◆ Work instructions
Go through the entries below. Copy out every line that contains "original".

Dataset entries
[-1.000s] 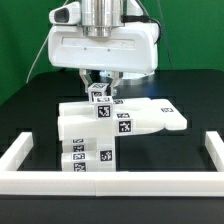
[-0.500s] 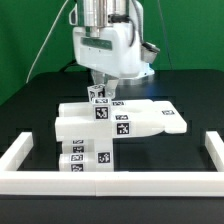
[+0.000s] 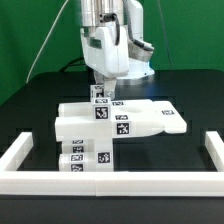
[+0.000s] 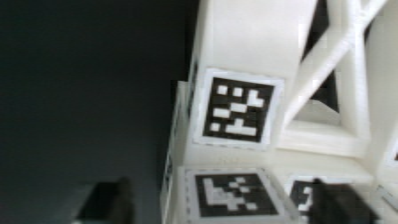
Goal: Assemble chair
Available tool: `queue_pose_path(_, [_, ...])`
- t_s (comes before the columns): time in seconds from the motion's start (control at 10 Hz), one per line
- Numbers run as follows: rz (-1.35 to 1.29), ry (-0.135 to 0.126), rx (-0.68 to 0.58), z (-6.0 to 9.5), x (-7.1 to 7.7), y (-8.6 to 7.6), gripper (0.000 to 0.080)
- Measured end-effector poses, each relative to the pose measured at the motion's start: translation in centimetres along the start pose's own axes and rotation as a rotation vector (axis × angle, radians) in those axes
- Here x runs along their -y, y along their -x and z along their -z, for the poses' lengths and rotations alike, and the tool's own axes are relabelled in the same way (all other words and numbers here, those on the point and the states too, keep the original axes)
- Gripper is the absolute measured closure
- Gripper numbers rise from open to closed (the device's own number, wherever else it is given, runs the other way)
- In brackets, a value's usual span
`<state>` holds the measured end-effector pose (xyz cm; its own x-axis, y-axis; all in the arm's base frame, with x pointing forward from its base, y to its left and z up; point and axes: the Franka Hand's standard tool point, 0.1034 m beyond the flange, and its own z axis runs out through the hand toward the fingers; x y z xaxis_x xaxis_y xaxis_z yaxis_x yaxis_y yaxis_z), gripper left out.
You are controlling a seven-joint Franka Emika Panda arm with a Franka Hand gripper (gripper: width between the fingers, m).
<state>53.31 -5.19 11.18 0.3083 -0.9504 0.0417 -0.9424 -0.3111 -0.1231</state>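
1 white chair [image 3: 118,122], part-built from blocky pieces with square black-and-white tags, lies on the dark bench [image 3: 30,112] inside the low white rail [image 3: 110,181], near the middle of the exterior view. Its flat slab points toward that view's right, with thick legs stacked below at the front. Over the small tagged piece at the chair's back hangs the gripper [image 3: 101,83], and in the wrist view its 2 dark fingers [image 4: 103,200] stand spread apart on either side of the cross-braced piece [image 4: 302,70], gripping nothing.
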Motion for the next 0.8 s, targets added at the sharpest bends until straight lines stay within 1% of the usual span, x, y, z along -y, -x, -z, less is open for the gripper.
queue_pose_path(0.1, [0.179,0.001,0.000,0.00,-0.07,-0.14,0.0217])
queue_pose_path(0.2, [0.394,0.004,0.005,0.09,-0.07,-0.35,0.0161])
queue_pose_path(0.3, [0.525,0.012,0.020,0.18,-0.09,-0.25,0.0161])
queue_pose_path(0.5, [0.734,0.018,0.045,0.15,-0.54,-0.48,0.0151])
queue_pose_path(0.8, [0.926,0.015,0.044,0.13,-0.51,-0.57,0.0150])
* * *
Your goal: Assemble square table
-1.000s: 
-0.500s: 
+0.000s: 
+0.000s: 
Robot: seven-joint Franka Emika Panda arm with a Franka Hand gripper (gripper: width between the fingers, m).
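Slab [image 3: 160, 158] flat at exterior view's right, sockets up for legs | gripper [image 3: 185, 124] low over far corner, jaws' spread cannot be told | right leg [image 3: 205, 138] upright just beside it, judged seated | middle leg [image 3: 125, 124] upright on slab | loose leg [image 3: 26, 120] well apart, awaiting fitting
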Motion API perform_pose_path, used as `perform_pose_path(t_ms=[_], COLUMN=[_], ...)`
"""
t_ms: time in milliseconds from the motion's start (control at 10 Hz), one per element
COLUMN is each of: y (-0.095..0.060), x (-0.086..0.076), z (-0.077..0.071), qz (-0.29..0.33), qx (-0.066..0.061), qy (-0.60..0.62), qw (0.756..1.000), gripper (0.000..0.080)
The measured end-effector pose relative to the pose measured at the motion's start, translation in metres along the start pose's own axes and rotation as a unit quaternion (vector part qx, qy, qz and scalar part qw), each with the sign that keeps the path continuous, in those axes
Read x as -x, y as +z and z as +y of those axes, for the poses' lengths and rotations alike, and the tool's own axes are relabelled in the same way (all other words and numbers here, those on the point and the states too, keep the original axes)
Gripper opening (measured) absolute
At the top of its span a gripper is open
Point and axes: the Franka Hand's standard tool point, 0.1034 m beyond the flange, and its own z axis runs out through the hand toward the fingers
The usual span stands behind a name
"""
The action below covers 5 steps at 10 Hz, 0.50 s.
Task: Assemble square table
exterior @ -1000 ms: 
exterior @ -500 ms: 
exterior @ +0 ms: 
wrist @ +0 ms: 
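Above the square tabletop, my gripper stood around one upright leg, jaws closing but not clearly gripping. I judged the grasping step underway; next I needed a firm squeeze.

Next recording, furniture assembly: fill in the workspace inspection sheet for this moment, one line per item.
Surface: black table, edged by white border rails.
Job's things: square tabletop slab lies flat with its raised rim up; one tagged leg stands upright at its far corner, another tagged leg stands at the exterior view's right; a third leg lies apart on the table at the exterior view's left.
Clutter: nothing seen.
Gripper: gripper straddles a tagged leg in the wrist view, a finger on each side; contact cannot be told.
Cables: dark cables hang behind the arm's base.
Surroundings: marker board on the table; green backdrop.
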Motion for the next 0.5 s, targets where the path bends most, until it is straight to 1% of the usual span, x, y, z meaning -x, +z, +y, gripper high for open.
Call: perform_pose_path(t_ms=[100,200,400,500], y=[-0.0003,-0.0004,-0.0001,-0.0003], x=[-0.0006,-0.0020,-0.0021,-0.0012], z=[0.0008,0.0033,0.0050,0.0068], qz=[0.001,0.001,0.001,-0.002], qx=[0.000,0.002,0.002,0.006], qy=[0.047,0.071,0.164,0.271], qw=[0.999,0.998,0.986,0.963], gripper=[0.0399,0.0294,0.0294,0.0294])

◆ Response
- Here x runs along their -y, y along their -x and z along their -z, for the poses' lengths and rotations alike, and the tool's own axes are relabelled in the same way (all other words and numbers here, those on the point and the states too, keep the original axes)
Read x as -x, y as +z and z as +y of those axes, for the poses' lengths and rotations alike, and the tool's own axes are relabelled in the same way (all other words and numbers here, those on the point and the states too, keep the original axes)

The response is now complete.